Since lfsrclone does not support file-locking, you may have to set

$ git config lfs.locksverify false

inside the repo

Concurrency and Transfers

git-lfs has its own way to set transfers and concurrency as does rclone. lfsrclone will not try to deduce that in any way. It will run on the number of transfers called. See lfs.concurrenttransfers to set the number or lfs.customtransfer.<name>.concurrent to disable. Alternatively or in addition, you can set --transfers N flag for rclone

Rclone Flags

You can pass any flags to rclone by XYZ but note that some are automatically set and may not be compatible with what you set. It also uses copy instead of copyto since we do not want to upload if the dest is already there (and the right size). Notable flags THISTOOL sets:

Tips

You can force rclone, and therefore LFS, to provide updates more often with --stats. For example: --stats 100ms will update 10 times a second.

Rclone Setup

You can set up any rclone remote. However, if you use crypt, consider whether or not you need directory name encryption. Files are stored in a content-addressable manner of <first hex byte>/<second hex byte>/<hex name>. Encrypting the filenames make sense as they are the SHA256 and, while unlikely for most content, could leak the contents. However, unless the first two bytes of the SHA256 are critical, encrypting the leading directory names adds a lot of length to the file name.

For example, the following encrypts 70 characters

53/a0/53a079ad5d55c455b3d617a60117fd7f87ac8c0097454c63c3e5c91fdca9d1af

to 182 characters

fi7dlav8hvdcpf6kjpth26q40o/kjj1o6gs49ee5pmmij57rb0a2k/d696m9fgemb461gv0gsqroqrkojb9pg15q1ito7idtigpc1itaskqbmqdmmes3g78dvgki4jb80tth36dmj6opum9kbbrblkig34hk8qkquodng9kc59pauesmbjfj2c

while disabling directory name sets it to 134 characters

53/a0/d696m9fgemb461gv0gsqroqrkojb9pg15q1ito7idtigpc1itaskqbmqdmmes3g78dvgki4jb80tth36dmj6opum9kbbrblkig34hk8qkquodng9kc59pauesmbjfj2c

Incompatible Flags

This is not exhaustive but do not set the following:

  • --progress since we parse it out
  • -v or --log-level since we use it already

Known Limitations

  • Cannot perform locking.
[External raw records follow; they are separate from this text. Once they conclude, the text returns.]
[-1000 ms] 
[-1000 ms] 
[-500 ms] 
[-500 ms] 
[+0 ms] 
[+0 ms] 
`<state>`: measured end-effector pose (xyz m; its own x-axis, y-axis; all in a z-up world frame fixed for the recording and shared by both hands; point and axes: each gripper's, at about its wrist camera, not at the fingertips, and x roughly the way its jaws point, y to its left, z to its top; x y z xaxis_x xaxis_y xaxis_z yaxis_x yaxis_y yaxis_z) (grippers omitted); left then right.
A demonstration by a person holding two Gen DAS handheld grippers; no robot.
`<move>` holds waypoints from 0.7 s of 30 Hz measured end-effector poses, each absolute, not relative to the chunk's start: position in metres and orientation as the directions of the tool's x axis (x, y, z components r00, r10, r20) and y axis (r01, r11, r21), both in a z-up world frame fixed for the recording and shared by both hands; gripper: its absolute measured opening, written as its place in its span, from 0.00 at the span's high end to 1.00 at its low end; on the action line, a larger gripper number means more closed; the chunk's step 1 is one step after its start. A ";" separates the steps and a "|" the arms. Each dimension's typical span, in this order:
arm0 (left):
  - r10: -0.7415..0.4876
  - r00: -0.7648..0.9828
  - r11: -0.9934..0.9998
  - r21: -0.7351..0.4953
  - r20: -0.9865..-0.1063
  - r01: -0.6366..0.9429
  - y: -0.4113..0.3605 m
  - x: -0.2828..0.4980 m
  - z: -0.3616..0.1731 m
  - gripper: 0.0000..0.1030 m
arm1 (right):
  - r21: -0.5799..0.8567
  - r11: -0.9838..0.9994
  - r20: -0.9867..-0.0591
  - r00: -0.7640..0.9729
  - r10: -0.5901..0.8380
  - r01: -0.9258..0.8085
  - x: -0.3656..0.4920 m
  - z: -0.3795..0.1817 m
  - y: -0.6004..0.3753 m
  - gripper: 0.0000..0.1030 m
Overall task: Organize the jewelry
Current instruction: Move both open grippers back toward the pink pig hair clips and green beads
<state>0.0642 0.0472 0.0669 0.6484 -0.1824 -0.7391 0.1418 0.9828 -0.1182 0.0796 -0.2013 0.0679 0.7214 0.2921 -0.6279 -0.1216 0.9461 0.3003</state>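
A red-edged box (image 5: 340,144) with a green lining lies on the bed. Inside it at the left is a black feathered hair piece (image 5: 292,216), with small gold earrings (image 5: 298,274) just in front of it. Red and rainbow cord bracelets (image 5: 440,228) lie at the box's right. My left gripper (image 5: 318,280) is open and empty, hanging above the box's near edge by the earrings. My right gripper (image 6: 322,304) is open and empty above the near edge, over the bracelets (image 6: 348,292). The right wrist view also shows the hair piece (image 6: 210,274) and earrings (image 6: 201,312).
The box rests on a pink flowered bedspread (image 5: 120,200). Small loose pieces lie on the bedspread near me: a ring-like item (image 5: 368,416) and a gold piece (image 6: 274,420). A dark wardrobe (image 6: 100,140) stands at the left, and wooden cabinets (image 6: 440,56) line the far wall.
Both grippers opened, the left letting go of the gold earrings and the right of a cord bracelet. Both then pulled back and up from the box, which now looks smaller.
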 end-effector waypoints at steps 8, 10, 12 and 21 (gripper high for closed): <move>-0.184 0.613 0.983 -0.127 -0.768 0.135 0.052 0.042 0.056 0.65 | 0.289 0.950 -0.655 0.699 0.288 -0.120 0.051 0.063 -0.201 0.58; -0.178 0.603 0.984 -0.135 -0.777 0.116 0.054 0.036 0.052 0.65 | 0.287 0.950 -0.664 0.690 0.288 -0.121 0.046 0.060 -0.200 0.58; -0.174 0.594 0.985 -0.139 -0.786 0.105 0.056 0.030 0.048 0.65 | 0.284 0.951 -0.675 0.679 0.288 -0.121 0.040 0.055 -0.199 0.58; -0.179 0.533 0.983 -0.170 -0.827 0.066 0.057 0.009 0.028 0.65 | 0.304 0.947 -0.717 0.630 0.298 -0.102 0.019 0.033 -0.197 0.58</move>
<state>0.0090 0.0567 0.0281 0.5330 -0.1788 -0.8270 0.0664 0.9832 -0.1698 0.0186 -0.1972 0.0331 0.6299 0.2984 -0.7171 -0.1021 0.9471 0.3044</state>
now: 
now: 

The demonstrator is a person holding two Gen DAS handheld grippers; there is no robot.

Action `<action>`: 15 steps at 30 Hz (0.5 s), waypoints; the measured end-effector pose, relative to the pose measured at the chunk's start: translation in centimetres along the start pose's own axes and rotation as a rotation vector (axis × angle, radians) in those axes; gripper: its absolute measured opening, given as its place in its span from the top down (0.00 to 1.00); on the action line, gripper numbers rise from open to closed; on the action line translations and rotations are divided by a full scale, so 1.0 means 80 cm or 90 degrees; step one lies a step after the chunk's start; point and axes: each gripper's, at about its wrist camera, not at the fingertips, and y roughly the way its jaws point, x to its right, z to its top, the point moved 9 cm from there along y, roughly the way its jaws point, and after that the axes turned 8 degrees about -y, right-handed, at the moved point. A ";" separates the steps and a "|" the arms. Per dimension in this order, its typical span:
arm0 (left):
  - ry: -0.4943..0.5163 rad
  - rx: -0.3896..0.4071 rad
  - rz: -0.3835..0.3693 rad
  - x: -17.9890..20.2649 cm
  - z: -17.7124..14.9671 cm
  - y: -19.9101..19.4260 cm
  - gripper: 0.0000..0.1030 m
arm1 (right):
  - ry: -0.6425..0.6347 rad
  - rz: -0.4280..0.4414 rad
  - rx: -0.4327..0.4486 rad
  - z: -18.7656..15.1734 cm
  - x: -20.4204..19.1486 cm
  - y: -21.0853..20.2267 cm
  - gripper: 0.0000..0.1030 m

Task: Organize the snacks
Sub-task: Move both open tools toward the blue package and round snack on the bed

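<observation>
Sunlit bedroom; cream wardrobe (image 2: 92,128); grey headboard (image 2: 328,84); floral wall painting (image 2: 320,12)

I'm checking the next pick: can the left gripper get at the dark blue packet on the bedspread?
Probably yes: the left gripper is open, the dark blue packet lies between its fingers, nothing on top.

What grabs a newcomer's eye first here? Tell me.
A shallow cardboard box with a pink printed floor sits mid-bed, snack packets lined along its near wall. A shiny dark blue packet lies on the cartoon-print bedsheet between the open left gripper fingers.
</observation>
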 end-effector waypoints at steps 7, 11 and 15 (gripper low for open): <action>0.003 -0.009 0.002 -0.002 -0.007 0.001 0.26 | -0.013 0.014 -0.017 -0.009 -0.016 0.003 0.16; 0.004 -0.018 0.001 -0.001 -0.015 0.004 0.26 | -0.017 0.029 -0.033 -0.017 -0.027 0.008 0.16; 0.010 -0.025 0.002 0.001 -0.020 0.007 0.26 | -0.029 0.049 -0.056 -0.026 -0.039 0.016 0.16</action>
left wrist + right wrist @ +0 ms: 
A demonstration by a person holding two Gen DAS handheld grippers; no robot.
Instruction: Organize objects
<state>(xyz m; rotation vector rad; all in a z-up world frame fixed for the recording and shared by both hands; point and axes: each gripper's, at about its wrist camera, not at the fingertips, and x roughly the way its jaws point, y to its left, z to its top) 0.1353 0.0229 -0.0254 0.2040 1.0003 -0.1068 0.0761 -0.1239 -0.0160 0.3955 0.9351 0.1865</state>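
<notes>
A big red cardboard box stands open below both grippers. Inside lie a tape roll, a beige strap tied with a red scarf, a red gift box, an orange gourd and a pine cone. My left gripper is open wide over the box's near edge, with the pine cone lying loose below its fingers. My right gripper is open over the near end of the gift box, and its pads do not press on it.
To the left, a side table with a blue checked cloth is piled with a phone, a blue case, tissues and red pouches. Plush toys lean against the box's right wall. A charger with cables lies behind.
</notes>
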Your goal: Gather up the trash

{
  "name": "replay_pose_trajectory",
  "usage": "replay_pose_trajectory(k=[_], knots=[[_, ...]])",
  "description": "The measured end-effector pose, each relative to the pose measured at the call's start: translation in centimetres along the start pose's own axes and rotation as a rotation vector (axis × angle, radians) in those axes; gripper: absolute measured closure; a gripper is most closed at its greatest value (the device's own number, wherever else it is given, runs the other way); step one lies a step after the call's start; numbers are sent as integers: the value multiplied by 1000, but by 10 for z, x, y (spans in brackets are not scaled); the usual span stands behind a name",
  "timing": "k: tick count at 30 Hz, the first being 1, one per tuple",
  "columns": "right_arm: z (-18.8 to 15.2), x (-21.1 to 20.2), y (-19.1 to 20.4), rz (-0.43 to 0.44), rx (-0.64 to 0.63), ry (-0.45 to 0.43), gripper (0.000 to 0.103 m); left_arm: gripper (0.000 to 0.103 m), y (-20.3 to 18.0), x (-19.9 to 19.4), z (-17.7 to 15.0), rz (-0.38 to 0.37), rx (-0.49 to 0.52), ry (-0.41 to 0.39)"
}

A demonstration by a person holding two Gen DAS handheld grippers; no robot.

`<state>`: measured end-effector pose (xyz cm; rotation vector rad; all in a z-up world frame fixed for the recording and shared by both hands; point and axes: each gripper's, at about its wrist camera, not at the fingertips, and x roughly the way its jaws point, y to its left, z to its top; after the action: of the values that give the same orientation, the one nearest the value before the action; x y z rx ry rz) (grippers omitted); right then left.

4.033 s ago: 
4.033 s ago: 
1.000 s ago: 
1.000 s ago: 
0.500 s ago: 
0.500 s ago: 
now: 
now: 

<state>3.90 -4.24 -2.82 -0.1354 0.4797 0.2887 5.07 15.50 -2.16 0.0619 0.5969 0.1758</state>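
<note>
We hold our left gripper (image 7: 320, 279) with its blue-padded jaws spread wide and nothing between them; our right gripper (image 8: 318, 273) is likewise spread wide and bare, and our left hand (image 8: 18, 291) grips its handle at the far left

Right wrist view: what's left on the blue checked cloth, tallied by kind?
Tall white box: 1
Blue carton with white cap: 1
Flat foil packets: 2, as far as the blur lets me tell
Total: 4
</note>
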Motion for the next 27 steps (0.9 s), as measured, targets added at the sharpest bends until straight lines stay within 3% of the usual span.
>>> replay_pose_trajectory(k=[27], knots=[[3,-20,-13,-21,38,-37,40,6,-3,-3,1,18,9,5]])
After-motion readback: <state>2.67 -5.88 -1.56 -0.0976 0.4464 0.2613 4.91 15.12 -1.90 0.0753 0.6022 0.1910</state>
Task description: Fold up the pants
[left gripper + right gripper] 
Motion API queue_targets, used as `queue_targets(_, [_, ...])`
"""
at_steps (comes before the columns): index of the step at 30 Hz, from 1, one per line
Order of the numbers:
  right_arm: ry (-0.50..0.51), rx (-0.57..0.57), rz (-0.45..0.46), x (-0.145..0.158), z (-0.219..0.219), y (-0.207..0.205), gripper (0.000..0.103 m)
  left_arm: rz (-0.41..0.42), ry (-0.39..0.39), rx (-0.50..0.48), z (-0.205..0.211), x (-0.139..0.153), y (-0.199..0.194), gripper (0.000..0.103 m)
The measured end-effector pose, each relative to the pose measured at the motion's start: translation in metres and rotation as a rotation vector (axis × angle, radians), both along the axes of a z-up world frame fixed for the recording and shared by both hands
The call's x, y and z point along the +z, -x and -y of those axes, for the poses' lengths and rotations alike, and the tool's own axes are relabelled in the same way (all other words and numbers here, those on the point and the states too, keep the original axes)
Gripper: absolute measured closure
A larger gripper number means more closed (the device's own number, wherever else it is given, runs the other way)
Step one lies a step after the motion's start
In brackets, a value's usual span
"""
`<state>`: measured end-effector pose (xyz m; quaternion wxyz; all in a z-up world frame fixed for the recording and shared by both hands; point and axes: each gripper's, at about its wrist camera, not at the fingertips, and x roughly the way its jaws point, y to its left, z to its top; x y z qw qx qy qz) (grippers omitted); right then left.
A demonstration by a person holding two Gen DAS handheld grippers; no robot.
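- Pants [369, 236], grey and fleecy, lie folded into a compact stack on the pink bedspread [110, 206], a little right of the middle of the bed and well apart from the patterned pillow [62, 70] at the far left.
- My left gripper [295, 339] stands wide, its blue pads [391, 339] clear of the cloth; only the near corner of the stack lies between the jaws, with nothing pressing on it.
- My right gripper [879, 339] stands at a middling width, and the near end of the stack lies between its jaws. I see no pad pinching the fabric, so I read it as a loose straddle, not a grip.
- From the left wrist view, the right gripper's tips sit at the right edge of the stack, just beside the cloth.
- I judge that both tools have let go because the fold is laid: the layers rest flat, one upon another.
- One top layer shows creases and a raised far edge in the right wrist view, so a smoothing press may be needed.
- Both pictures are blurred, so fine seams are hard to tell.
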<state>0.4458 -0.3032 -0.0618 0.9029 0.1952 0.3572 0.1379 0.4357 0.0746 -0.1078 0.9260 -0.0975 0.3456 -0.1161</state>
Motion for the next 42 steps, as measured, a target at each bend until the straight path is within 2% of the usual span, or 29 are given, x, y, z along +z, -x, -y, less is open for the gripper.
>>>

See #4314

Contributing

All code should run through black

Background

I have always been disappointed that git-lfs required a special server. I don't care that it breaks the decentralized nature (though it does!) but it means that hosting requires more than just a simple ssh server. And portability becomes harders.

I've considered git-fat but it is outdated. I've looked at git-annex but it is (a) super (!!!) complicated, (b) not widely used, and (c) I don't like the symlink approach (even though smudge-filter approach also has its issues).

I've considered updating git-fat but decided it wasn't worth it. I ended up writing my own tool fully but found the edge-cases and testing to be more than I was willing to do (though it was a good learning experience!). So I left it alone.

But when I found lfs-folderstore, I learned about custom transfer agents. Suddenly, it became possible to let git-lfs handle the edge cases and the user interface and just let me handle the data! Win-win!